Dataset section
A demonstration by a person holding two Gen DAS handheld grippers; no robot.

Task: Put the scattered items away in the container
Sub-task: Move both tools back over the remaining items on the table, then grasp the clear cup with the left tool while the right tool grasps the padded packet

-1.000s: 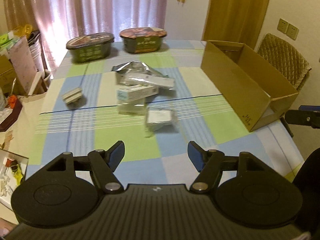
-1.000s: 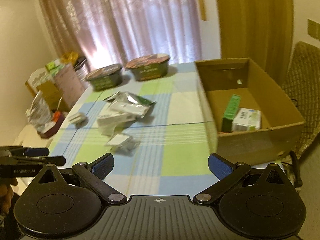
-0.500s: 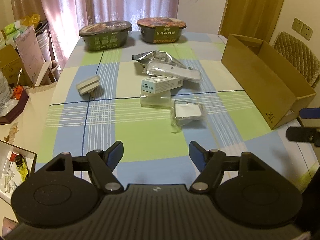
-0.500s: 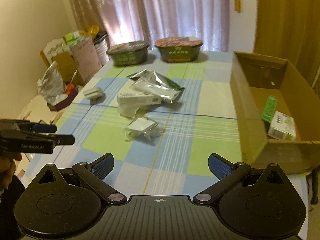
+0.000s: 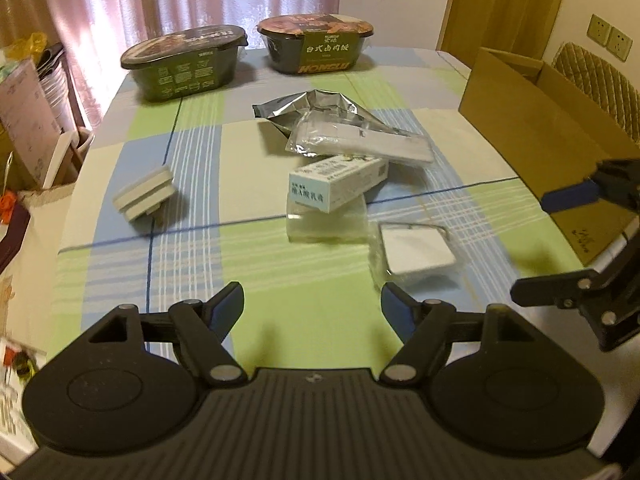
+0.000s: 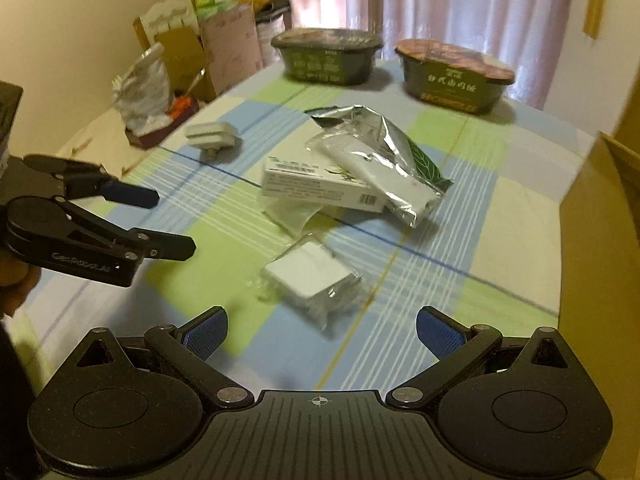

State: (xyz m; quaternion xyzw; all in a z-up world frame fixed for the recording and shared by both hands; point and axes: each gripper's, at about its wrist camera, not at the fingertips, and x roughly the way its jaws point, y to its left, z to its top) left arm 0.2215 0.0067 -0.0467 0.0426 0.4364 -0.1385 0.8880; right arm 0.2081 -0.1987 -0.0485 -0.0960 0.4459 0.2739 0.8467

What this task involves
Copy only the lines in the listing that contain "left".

Response below
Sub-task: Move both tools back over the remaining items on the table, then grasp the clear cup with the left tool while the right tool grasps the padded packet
State: (xyz m; quaternion xyzw; all in a z-up world frame fixed for the recording and shared by both hands; point and axes: each gripper's, at about its wrist camera, not at the fingertips, and x roughly the way its jaws point, y to its left, z to its top) left arm 0.2215 0.0067 -0.0467 0.0426 0.4364 -0.1385 0.8880; right arm 0.2081 -0.1987 -0.0485 -0.0960 0.4459 0.2739 0.8467

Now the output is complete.